There wasn’t a word of a lie in it.
Later, after the Rivers family had left, Mary and Sean went into the drawing room together, and sat down to review the evening.
“I need a drink,” said Mary.
He fetched it. She nursed the brandy for a while.
“What are you thinking, Mary?” he asked.
“That you are the devil himself,” she answered.
“Not true.”
“Brian Boru.”
And then she laughed, and laughed. And laughed, until she cried.
Ellis Island
1901
S ALVATORE CARUSO WAS five years old when he came to Ellis Island. It was New Year’s Day, 1901. The day was icy cold but clear, and over the snowy landscape all around the wide waters of the harbor, the sky was crystal blue.
The Caruso family had been fortunate. From Naples they’d taken the
Hohenzollern
—the German ships were best, his father said—and they’d crossed the Atlantic in less than ten days. It had been crowded, down in steerage. The smell of the latrines almost made him throw up, and the throbbing of the engines, his mother said, was a punishment sent by God. But there had been no storms during the crossing, and they were allowed up on deck to get the fresh air for an hour every day. His mother had brought food—ham and salami, olives, dried fruit, even bread, tightly wrapped in napkins—that had lasted through the voyage. Each evening Uncle Luigi had led the singing of Neapolitan songs, like “Finiculi, Finicula,” in his soft tenor voice.
There were eight of them altogether: his parents, his mother’s brother, Uncle Luigi, and the five children. Giuseppe was the eldest, fifteen years old, strongly built like his father, a good worker. All the children looked up to Giuseppe, but being so much older, he was somewhat apart. Two other little boys had not been so strong, and died in infancy. So the next in line was Anna. She was nine. Then came Paolo, Salvatore, and little Maria, who was just three.
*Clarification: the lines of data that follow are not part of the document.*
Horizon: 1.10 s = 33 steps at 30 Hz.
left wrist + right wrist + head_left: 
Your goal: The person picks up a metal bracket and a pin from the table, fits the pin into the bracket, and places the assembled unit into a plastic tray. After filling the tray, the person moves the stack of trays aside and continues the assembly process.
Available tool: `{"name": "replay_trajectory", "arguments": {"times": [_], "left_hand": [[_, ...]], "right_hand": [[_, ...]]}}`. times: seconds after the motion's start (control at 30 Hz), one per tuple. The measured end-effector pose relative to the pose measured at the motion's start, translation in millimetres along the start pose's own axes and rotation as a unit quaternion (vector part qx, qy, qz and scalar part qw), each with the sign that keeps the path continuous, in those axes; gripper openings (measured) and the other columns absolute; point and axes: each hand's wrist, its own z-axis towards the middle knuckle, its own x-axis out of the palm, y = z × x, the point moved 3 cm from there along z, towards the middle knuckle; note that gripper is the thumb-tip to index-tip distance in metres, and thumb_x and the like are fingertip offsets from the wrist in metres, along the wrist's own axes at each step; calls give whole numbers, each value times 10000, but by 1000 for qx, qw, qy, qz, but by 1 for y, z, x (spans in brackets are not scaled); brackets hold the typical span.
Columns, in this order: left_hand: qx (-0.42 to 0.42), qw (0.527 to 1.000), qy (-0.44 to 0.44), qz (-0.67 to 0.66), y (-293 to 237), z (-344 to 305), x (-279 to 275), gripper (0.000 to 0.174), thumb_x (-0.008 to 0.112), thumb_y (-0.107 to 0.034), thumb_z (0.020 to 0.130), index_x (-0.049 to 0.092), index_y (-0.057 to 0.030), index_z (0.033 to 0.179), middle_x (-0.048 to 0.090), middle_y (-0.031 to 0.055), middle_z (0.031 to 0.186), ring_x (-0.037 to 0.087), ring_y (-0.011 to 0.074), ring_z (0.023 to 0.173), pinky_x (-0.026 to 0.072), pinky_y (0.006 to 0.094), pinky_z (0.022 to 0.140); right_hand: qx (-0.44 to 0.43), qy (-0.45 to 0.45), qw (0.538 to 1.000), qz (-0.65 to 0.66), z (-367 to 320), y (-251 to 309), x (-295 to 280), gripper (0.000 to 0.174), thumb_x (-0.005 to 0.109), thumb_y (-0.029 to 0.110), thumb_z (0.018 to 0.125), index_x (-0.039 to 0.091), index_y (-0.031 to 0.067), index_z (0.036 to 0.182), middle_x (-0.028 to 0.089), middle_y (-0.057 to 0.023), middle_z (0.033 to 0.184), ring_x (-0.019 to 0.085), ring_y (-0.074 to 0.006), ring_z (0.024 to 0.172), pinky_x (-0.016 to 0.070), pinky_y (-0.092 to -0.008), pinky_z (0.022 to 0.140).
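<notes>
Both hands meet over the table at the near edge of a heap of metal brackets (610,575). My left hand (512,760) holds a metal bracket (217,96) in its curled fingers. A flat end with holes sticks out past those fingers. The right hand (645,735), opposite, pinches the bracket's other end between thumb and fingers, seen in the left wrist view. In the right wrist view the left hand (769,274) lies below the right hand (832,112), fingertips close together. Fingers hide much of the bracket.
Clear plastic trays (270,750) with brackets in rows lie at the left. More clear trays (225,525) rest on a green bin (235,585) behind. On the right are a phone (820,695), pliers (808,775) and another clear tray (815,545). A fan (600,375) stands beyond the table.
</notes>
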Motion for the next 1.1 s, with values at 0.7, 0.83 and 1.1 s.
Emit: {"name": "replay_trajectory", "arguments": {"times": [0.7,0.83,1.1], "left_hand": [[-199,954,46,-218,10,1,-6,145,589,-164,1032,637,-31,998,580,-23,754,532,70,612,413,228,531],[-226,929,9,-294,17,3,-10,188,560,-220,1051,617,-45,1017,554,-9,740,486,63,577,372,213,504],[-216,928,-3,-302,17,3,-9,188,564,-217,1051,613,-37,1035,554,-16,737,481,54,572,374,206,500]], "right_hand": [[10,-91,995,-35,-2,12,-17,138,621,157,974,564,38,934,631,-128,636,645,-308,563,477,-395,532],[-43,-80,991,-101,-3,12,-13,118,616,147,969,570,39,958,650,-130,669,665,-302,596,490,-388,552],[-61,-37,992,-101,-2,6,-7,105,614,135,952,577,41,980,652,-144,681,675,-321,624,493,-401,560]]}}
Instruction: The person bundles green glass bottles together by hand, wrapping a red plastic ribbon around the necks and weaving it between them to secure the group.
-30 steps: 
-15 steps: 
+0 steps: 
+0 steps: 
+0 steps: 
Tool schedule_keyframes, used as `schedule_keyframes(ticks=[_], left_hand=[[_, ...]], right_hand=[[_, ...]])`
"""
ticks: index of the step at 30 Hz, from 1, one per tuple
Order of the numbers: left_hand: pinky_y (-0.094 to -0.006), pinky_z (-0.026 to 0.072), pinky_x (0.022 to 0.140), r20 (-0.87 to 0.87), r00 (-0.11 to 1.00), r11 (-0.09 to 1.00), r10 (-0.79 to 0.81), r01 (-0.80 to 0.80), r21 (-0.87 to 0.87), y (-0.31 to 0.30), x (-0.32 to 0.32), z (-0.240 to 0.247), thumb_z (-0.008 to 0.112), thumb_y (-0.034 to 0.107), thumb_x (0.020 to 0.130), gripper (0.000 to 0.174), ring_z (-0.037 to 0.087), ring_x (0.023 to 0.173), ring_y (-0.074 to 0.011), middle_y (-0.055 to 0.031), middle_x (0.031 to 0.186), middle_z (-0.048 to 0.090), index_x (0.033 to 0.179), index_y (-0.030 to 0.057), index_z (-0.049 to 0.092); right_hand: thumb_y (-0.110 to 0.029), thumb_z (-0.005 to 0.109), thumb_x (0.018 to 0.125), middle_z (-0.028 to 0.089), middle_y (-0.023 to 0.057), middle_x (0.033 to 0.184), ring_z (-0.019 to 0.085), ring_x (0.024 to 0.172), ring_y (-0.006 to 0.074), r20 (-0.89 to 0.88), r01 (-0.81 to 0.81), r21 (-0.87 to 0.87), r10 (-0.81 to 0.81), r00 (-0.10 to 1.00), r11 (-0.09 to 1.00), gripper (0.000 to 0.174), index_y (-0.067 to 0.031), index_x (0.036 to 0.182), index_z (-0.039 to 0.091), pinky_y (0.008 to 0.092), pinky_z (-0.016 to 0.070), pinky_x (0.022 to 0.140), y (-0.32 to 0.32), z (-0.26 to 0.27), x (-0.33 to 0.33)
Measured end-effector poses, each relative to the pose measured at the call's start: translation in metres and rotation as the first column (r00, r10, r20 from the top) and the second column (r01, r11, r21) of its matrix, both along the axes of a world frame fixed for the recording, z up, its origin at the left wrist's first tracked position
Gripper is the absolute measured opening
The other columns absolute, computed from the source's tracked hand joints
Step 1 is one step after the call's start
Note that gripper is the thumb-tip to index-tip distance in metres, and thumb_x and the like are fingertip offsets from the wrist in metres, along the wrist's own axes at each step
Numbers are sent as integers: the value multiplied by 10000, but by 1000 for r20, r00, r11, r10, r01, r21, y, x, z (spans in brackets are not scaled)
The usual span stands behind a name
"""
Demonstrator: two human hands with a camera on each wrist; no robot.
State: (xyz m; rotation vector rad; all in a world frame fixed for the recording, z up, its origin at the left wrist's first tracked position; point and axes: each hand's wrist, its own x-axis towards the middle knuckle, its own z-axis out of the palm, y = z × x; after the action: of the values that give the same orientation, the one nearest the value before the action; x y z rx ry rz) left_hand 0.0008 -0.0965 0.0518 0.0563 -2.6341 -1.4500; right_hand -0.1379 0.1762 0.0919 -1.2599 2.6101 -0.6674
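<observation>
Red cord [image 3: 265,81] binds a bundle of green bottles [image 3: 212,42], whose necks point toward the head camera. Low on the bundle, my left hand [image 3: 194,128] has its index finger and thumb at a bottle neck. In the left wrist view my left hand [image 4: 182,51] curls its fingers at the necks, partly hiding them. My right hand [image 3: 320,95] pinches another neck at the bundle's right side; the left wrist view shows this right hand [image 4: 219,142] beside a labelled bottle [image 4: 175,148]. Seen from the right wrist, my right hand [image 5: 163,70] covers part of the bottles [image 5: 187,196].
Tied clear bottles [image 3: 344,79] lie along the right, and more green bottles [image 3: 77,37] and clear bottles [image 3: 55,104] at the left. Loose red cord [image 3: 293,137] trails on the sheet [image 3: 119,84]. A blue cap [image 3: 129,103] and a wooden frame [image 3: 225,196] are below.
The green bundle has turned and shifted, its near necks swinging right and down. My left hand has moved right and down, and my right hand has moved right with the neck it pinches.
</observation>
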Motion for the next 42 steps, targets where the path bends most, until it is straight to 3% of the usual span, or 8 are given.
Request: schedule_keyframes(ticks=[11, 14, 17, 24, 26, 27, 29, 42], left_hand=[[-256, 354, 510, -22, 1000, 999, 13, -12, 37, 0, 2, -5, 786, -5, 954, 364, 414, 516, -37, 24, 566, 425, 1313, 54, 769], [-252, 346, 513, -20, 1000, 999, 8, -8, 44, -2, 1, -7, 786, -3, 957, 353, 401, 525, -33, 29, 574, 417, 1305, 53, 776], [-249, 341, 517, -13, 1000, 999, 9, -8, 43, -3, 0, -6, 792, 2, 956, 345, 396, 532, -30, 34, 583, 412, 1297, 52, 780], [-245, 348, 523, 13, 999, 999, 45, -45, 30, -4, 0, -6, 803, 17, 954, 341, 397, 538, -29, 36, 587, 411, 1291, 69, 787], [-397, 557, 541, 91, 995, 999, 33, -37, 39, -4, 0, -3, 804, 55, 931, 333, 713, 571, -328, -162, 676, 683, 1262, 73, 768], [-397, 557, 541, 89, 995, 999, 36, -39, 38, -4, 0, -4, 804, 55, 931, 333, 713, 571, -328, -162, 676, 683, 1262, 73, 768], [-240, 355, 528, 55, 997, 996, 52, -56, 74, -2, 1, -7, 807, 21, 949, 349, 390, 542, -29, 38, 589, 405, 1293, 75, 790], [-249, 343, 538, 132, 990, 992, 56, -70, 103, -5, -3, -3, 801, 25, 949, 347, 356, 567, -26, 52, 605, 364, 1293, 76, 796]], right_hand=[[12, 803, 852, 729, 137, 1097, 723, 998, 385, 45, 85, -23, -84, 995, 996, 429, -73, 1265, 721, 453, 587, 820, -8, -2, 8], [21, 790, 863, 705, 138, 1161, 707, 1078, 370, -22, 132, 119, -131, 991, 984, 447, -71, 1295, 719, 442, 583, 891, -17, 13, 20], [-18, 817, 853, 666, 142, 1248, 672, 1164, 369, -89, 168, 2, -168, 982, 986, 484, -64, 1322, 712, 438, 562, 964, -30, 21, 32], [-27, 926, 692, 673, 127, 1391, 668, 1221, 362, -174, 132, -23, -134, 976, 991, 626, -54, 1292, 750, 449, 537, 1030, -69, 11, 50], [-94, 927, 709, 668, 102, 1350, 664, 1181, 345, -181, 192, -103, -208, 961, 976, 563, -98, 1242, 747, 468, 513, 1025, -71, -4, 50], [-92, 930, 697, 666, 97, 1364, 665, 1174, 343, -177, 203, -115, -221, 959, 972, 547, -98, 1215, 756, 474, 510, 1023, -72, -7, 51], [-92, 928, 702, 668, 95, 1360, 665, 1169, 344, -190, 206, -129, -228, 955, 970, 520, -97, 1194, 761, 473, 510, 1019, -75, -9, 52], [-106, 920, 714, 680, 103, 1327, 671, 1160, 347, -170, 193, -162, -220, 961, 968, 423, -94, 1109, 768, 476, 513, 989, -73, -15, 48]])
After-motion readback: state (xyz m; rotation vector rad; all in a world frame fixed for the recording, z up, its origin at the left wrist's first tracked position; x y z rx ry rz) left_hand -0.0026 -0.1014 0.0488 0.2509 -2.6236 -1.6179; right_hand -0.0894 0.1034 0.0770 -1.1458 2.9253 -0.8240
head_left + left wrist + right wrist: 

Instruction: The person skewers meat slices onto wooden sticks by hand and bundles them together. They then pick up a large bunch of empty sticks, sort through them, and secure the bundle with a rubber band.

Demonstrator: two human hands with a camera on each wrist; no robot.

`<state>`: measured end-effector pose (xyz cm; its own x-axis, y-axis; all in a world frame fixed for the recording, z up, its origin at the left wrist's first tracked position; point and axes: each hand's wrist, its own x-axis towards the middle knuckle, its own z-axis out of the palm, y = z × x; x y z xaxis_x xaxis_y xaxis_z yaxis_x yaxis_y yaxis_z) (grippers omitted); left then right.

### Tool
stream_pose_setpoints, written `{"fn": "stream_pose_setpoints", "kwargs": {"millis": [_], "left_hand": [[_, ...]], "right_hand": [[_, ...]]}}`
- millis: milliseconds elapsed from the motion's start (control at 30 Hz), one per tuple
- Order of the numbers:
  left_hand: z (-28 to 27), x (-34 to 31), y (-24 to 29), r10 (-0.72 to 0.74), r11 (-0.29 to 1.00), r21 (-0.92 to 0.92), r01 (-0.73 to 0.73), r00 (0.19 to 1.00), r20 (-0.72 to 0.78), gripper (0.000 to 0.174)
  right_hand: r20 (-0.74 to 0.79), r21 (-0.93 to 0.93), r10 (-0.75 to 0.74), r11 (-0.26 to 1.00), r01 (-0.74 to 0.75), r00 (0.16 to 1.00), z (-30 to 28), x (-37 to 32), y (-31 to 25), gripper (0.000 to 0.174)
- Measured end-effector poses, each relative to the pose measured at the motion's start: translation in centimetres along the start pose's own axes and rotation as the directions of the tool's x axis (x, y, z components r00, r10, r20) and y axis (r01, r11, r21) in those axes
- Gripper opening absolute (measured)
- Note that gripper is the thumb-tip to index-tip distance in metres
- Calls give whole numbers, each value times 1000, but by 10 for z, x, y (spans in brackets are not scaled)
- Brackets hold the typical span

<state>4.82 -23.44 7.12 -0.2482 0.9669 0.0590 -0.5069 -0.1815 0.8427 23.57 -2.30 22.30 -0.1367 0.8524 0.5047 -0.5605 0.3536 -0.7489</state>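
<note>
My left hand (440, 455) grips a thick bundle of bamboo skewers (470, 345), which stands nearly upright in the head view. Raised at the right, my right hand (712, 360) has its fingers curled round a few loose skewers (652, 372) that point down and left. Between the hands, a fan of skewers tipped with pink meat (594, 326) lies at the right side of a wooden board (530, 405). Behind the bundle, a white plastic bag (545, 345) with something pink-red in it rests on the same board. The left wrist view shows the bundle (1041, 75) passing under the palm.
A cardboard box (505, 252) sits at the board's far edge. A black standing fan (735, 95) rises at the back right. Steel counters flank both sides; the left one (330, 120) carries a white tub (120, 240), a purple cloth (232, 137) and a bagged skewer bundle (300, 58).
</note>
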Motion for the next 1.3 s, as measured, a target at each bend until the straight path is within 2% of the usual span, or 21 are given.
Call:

As the ship passed through the narrows into the waters of New Yorkharbor, the deck was crowded. Everyone was excited. And little Salvatore would have been happy too, if he hadn’t discovered a terrible secret.
His mother was holding little Maria by the hand. Until Maria came along, Salvatore had been the baby of the family. But now he had someone to look up to him, and it was his job to protect her. He liked to play with his baby sister and to show her things.
His mother was wearing a black coat against the cold. Most of the women had their heads covered with a white shawl, but despite the winter weather, his mother had put on her best hat. It was black also, with a tattered little veil and a limp artificial flower on the brim. Salvatore had heard that once there had been two flowers, but this was before he was born. He understood that she was wearing her hat now so that the Americans should see that the family were people of some standing.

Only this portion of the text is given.